Four good bills were reported out to the full U.S. House today by the Oversight and Reform Committee. Each has an excellent chance of being passed in the House, where some of the legislation has been passed before, and a pretty good chance of passing the Senate. The four bills share the aim of letting sunshine in on the workings of government.
I sat in on this morning's mark-up session in the House, and the results, so far, are very encouraging...
- H.R. 1254, the Presidential Library Donation Reform Act.
- H.R. 1255, the Presidential Records Act Amendments.
- H.R. 1309, the Freedom of Information Act Amendments.
- H.R. 1362, the Reform Acquisition Practices of the Federal Government Act (Accountability in Contracting Act).
All four bills were reported out by the Committee in a fairly efficient session ending at 1:30 today even after lunch and a floor vote by Congress. The GOP, led by Ranking Member Tom Davis, Republican of northern Virginia – epicenter of the gargantuan military-security complex, Corusant on the Potomac – offered several amendments but either conceded to the new majority like good sports or contributed to compromise amendments.
Fairly concise opening statements on each bill set the theme for the committee discussion.
In regard to donations for presidential libraries, Waxman pointed out that the costs and therefore the amounts donated for a presidential library have gone up enormously under every recent administration; that under current law, presidents are not required to disclose their donors or the amounts donated to a presidential library even while the president is still in the White House, much less afterward; and that the most intense fundraising for a presidential library occurs during the occupancy of the president and for the first years after the end of his term.
An amendment proposed by Davis, to expand the legislation to cover donations to foundations of members of Congress, was ruled out of order; the same legislation cannot be aimed at both the White House and Congress. Waxman expressed the hope, however, that such legislation re: Congress would be offered in future and offered to co-sponsor it.
The Presidential Records Act amendments are designed to install procedures to ensure that the presidential papers of any administration remain free to historians and others, under the guiding principle that they belong to the people rather than to an individual president. Some back-and-forth committee discussion was generated by proposed amendments – let’s call them the “Sandy Berger amendment” and the counter-offered “Lewis Libby and Elliott Abrams amendments,” offered by the GOP and Dems, respectively, to restrict access to archives by individuals who have been convicted of a crime.
A compromise amendment was arrived at --- what might be called the "Berger-Abrams-Libby amendment" --- to prevent unrestricted access to secret archives by an Executive branch official who has been convicted in court of betraying the public trust. (N.b. Public record would show that I am a registered Democrat, but for the life of me I cannot understand how a pantshead like Sandy Berger got named to any administration in any capacity, much less security. Of course, GWBush’s insulting appointment of Iran-Contra leftover and neocon Elliott Abrams, another disappointed Cold Warrior – and convicted at that – beggars description.)
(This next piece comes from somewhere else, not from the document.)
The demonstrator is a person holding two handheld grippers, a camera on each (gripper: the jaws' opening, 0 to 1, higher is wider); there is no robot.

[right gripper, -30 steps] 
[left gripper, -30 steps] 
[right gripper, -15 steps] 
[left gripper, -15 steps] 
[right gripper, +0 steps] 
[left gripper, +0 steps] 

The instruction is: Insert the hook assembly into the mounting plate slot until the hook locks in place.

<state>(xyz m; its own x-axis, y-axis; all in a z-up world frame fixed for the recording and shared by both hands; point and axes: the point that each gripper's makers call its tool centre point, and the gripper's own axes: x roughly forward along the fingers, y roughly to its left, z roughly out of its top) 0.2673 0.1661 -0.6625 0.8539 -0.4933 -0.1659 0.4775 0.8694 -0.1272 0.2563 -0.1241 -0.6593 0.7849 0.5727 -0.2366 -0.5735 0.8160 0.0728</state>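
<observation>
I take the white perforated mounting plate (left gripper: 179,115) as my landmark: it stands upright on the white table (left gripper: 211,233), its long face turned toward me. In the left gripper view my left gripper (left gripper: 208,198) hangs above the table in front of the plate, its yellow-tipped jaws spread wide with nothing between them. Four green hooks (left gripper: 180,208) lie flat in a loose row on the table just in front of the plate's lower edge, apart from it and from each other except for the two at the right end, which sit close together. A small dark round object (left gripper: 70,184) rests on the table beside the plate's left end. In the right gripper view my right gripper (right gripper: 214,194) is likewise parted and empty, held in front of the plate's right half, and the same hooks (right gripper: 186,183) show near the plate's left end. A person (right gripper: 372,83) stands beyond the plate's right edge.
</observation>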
The FOIA amendments and the acquisition reforms proposed by H.R. 1309 and 1362, respectively, all sound like excellent ideas. Surely only a major counteroffensive by the White House – which it hardly seems in a good position to pull off, currently – would derail them in the full Congress.
But then, I’ve been over-optimistic before. Meanwhile, it must be acknowledged that the newly renamed Oversight and Government Reform Committee is pulling together and setting partisan differences aside reasonably well.